Anti-racism courses are gaining momentum across the U.S.

On August 17, 2020, California Governor Gavin Newsom signed Assembly Bill 1460 into law. By making this bill law, an ethnic studies class is now a requirement for students in the California State University system according to a report by Campus Reform.

The report highlighted that a “three-unit class in either Native American, African American, Asian American, or Latina/Latino studies will be required for students to graduate beginning the 2024-25 school year.”

The leadership of CSU, which includes Chancellor Timothy White and the Academic Senate, is against AB 1460, according to the Sundial, CSU-Northridge’s student newspaper. The leadership warns that laws that dictate what curriculum should look like could lead to a slippery slope in terms of government reach in academic affairs.

In addition, Sundial reported that Hazel Kelly, CSU public affairs manager for the Chancellor’s Office, said AB 1460 would have a price tag of $16 million in terms of its implementation costs.

After Campus Reform contacted CSU about the new requirement, CSU spokesman Michael Uhlenkamp told them that “the university will begin work to implement the requirements of the new legislation.”

The anti-racism craze has also spread to the University of Pittsburgh, which announced on August 17 that an online course about systemic anti-Black racism and anti-racism will be a requirement for all freshman students. Starting this fall, the course will be offered.

The Vice President of Pitt College Republicans Corey Barsky told Campus Reform that he is opposed to the mandatory nature of this course.

“I think you get into slippery slopes when you require things of people that are paying,” Barsky stated. “Requirements anger a lot more people and turn people off, but when you encourage, you catch more flies.”

Furthermore, the University of Pittsburgh is unveiling an Anti-racism, Diversity, Equity and Inclusion Action Plan. Its Division of Student Affairs will begin to impose bias incident report training for staff and student workers. Similarly, Human Resources will tack on a mandatory anti-racism training module to its anti-sexual harassment training, which is already a mandatory practice at the university.

“We must take a closer look at every area within our university—including how we approach teaching, research, financial decisions, policing, recruiting, hiring and contracting,” Chancellor of the University of Pittsburgh Patrick Gallagher declared in a university news release on August 17.

Emory University in Georgia recently revealed that it will establish a novel “race and ethnicity” course requirement that will go into effect next fall.
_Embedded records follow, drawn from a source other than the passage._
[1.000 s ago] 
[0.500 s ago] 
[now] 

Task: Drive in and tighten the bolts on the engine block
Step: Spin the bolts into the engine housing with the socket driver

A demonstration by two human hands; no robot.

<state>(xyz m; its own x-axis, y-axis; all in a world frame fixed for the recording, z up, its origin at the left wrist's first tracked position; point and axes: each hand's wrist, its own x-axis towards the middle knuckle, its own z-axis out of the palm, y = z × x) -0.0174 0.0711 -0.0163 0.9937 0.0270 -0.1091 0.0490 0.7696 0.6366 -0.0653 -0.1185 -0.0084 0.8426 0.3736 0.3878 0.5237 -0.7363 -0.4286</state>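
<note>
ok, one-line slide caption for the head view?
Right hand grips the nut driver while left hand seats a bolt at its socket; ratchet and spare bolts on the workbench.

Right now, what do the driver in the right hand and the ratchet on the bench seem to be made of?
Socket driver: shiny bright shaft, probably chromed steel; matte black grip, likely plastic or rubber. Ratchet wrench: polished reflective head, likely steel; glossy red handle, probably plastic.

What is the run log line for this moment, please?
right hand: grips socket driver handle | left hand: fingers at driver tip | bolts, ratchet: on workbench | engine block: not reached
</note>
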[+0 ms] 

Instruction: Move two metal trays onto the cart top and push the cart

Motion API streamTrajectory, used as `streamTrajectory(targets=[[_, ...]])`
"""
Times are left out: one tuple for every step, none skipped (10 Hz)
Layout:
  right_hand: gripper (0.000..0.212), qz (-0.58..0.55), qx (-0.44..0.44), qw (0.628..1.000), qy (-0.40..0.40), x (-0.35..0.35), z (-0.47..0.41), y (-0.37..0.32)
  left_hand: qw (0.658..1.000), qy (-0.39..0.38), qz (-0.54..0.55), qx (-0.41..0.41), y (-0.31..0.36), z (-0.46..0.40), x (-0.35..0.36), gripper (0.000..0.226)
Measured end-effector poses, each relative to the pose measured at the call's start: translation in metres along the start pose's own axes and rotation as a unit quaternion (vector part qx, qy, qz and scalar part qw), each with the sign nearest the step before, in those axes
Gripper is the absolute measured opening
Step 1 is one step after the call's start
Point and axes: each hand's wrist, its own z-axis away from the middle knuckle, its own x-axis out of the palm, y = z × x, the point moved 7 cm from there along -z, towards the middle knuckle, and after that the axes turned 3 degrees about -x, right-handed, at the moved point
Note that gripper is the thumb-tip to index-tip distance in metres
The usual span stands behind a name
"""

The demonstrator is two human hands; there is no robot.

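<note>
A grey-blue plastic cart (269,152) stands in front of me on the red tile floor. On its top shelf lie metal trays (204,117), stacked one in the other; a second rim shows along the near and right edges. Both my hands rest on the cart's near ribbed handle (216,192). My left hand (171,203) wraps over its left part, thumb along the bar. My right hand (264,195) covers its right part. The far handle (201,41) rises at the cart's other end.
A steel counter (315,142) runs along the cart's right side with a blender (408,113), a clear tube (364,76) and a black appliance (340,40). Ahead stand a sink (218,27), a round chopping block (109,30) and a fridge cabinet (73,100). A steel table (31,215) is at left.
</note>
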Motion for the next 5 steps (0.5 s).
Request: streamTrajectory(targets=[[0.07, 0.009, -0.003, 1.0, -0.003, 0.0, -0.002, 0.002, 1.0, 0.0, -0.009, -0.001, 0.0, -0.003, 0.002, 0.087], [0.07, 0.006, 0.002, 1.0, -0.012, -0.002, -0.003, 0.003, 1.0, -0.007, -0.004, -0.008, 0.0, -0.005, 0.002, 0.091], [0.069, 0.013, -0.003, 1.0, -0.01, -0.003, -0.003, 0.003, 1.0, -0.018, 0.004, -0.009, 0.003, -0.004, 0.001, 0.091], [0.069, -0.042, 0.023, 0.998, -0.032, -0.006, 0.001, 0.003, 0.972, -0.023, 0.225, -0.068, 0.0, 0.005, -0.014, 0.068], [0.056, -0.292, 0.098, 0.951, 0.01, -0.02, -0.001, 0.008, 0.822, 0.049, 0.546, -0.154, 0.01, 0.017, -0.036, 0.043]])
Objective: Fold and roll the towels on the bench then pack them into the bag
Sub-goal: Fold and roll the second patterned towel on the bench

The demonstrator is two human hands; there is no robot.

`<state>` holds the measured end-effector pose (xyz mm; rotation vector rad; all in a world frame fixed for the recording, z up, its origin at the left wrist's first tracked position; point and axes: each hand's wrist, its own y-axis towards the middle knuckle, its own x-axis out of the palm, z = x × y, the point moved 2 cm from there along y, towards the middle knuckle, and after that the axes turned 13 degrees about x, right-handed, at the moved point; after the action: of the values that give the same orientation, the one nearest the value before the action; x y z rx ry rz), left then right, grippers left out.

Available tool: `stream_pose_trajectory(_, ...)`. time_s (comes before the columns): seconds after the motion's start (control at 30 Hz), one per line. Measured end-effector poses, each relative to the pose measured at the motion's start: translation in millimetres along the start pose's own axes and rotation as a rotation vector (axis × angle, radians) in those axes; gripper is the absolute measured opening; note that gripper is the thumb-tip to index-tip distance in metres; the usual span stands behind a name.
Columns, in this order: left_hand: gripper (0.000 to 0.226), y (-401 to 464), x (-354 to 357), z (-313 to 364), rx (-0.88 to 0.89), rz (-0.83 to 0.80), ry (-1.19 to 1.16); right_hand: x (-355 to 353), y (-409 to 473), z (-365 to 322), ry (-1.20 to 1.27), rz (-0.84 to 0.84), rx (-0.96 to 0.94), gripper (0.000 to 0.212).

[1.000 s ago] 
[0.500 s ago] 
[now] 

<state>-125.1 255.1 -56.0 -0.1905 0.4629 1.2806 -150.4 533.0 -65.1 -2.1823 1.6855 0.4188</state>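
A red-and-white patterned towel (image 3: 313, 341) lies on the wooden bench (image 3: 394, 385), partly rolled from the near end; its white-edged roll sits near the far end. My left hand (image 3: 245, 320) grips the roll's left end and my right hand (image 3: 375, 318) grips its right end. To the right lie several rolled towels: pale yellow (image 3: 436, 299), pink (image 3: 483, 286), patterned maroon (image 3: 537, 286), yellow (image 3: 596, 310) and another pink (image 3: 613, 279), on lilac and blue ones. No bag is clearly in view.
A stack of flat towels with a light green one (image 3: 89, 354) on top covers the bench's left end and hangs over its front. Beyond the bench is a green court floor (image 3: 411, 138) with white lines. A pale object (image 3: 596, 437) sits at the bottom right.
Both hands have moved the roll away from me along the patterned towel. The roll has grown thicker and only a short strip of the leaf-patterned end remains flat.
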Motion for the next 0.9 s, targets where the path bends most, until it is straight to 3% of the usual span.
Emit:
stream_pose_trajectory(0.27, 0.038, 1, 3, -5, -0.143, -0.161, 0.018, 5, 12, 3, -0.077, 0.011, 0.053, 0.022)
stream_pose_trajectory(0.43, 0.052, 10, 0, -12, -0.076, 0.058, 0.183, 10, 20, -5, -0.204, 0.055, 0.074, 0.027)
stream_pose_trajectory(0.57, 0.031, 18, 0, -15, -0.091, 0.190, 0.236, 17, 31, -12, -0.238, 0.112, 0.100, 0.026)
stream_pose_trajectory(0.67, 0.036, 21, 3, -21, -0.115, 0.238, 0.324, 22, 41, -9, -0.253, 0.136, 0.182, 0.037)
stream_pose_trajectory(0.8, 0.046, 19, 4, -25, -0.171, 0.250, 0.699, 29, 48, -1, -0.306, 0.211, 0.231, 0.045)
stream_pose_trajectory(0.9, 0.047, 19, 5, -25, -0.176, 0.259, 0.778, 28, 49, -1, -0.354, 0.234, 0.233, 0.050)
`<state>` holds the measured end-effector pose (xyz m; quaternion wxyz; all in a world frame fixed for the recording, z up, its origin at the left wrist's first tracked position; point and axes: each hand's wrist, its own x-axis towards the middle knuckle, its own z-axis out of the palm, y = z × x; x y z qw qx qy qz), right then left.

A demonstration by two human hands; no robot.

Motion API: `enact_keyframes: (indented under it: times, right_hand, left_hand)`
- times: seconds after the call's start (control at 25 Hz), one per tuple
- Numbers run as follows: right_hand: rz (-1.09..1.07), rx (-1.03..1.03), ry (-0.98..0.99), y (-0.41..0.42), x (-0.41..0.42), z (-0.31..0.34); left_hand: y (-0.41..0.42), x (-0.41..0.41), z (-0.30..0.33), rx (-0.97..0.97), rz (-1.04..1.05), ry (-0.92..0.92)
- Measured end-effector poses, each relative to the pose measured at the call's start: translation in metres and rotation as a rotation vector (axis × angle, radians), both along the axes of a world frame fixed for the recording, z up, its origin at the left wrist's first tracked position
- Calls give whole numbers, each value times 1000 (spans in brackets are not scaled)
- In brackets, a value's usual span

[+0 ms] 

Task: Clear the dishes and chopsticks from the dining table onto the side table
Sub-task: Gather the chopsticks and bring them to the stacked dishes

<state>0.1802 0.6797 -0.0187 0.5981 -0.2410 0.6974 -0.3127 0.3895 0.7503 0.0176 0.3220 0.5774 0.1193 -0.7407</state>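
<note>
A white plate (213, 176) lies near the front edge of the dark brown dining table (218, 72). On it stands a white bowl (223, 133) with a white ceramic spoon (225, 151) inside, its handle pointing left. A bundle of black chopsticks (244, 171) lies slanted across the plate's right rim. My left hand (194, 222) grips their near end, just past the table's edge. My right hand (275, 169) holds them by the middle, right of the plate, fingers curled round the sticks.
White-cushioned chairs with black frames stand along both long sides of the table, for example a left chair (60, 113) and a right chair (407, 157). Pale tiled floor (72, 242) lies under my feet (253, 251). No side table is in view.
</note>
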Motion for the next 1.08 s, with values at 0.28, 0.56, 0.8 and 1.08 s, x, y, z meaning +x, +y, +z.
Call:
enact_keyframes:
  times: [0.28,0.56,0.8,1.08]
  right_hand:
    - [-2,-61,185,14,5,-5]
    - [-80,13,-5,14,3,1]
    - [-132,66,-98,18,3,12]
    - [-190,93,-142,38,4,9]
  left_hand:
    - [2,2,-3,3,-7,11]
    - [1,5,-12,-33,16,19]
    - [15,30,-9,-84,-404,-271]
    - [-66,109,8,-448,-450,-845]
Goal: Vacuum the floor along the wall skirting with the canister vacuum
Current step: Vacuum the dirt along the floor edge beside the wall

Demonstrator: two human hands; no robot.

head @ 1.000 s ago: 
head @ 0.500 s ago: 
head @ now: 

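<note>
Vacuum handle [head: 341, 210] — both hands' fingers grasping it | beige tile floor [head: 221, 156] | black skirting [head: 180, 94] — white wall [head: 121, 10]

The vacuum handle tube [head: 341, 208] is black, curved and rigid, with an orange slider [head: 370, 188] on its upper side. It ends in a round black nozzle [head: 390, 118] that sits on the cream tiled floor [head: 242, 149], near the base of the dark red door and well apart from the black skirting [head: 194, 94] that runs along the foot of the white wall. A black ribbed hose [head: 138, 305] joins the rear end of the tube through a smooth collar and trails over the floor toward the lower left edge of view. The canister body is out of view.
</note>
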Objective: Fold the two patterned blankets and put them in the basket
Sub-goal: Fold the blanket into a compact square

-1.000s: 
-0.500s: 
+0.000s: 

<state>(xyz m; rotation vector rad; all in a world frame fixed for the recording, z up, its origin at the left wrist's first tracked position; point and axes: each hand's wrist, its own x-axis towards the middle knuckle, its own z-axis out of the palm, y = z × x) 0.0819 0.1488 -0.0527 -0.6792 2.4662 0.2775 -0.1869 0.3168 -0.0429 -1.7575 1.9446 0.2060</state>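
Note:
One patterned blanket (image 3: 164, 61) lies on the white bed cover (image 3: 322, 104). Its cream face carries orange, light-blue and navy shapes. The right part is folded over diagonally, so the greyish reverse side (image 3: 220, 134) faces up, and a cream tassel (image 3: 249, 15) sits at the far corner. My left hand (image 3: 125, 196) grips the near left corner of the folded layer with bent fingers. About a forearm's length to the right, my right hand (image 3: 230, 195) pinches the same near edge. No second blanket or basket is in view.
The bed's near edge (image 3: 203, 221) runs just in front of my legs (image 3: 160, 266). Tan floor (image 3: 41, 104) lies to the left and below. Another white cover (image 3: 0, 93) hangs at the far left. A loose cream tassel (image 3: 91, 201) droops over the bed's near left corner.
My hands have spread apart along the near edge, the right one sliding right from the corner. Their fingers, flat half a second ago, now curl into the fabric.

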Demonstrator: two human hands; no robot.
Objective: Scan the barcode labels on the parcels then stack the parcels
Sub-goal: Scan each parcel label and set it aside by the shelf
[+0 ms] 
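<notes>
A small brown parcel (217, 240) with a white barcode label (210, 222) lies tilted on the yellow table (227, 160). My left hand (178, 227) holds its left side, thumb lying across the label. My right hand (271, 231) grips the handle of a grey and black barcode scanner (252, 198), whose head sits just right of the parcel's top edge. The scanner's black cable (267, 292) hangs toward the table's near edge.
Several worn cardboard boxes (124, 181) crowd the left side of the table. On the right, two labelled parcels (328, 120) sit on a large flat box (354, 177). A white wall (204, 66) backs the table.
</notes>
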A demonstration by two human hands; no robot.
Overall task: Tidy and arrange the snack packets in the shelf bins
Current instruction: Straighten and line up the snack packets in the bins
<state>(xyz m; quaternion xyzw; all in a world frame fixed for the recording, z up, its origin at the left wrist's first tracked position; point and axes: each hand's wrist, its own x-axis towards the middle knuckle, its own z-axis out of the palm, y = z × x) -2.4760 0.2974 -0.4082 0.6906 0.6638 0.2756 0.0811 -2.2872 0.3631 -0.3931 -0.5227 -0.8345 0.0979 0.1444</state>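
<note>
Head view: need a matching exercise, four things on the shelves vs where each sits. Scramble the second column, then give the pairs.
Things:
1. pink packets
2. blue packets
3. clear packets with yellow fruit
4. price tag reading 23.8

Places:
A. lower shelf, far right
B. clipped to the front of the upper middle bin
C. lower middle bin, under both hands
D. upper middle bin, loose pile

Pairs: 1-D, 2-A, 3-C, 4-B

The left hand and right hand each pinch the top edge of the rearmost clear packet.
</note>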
The Campus Reform report concluded:

The announcement came at least five years after the Black Student Union demanded such a requirement. Courses fulfilling the requirement must meet three of four established criteria, one which is to “develop a critical awareness of how racial and ethnic antagonisms and inequality develop historically through individual, institutional, and cultural forces,” as Campus Reform previously reported.

The recent Black Lives Matter outrage sparked by the death of George Floyd is leading to a radical cultural transformation of the U.S. As they have usually done in the past, universities are leading the way in radicalizing younger generations, but this time they are focusing on divisive racialist politics, which will undoubtedly increase social tensions in the country.